■ Task description ■
Leave out any picture and return the remaining listing below exactly as given.

■ Data provided ■
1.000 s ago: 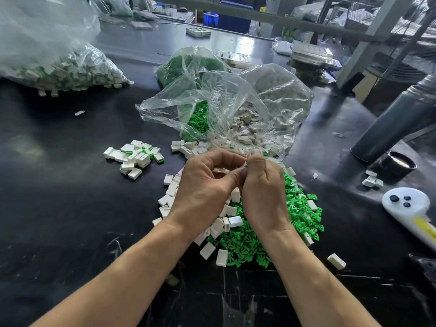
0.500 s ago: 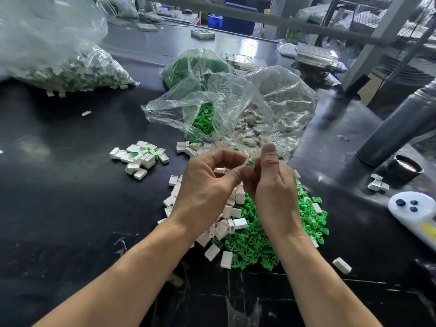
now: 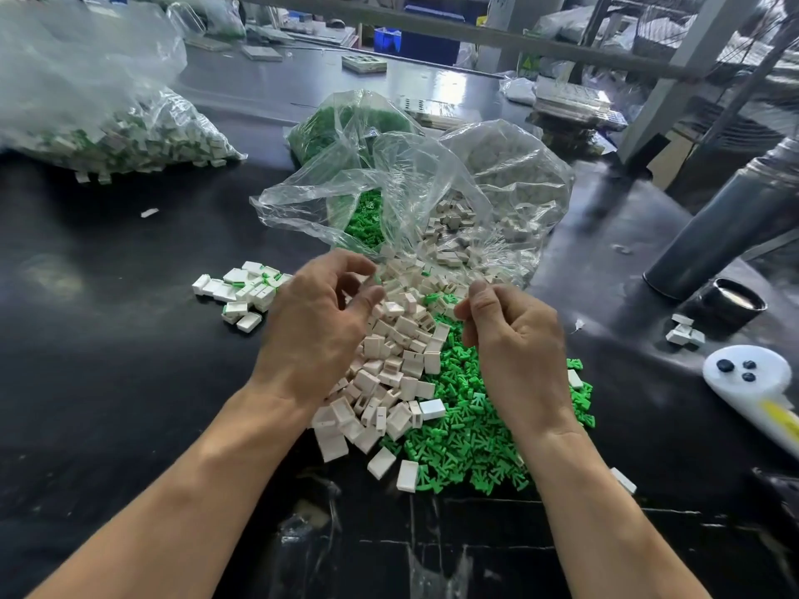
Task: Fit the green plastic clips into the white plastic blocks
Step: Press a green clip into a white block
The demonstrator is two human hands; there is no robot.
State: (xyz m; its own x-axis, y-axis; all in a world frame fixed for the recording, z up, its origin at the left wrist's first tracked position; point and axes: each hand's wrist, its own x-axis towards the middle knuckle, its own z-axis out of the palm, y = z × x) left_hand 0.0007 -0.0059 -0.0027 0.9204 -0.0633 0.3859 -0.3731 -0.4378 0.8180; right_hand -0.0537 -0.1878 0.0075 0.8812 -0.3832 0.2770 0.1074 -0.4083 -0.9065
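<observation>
Head view. Both hands hang just above the mixed heap near the middle of the black desk [image 3: 108, 382]. The left hand [image 3: 315, 330] has its fingers loosely curled over the near-left part of the pile of white blocks [image 3: 397, 365]; its grip is narrow, and motion blur together with the back of the hand hides whether anything sits between thumb and forefinger, so I cannot tell if it holds a piece. The right hand [image 3: 514, 339] is curled tighter, thumb against the bent fingers, above the green clips [image 3: 467, 430]; whether a clip is tucked inside cannot be made out.

The clips lie in a broad spread toward the near edge, directly under and beside the right hand, and the blocks are banked against them on the left. That split probably lets each hand draw one kind of part without crossing the other.

Behind the heap an open clear bag [image 3: 410, 201] spills more blocks and clips forward, serving as the supply. A small cluster of finished blocks [image 3: 242, 291] with green showing sits apart to the left, likely set clear of the loose stock so done pieces do not get mixed in. A larger bag [image 3: 108, 123] of similar pieces rests toward the far-left corner.
</observation>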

■ Solved problem ■
1.000 s ago: 
0.500 s ago: 
now: 
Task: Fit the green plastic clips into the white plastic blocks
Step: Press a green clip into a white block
The demonstrator is two human hands; there is no robot.
State: (xyz m; its own x-axis, y-axis; all in a world frame fixed for the recording, z up, its origin at the left wrist's first tracked position; point and axes: each hand's wrist, its own x-axis towards the middle knuckle, its own z-axis out of the palm, y = z × x) left_hand 0.0007 -0.0059 -0.0027 0.9204 -0.0633 0.3859 -0.3731 -0.4378 0.8180; right_hand -0.0537 -0.1878 0.0075 0.8812 -0.3832 0.2770 0.1074 -0.4083 -0.9065
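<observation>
Head view. Both hands hang just above the mixed heap near the middle of the black desk [image 3: 108, 382]. The left hand [image 3: 315, 330] has its fingers loosely curled over the near-left part of the pile of white blocks [image 3: 397, 365]; its grip is narrow, and motion blur together with the back of the hand hides whether anything sits between thumb and forefinger, so I cannot tell if it holds a piece. The right hand [image 3: 514, 339] is curled tighter, thumb against the bent fingers, above the green clips [image 3: 467, 430]; whether a clip is tucked inside cannot be made out.

The clips lie in a broad spread toward the near edge, directly under and beside the right hand, and the blocks are banked against them on the left. That split probably lets each hand draw one kind of part without crossing the other.

Behind the heap an open clear bag [image 3: 410, 201] spills more blocks and clips forward, serving as the supply. A small cluster of finished blocks [image 3: 242, 291] with green showing sits apart to the left, likely set clear of the loose stock so done pieces do not get mixed in. A larger bag [image 3: 108, 123] of similar pieces rests toward the far-left corner.
</observation>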

Nothing else is required to complete this exercise.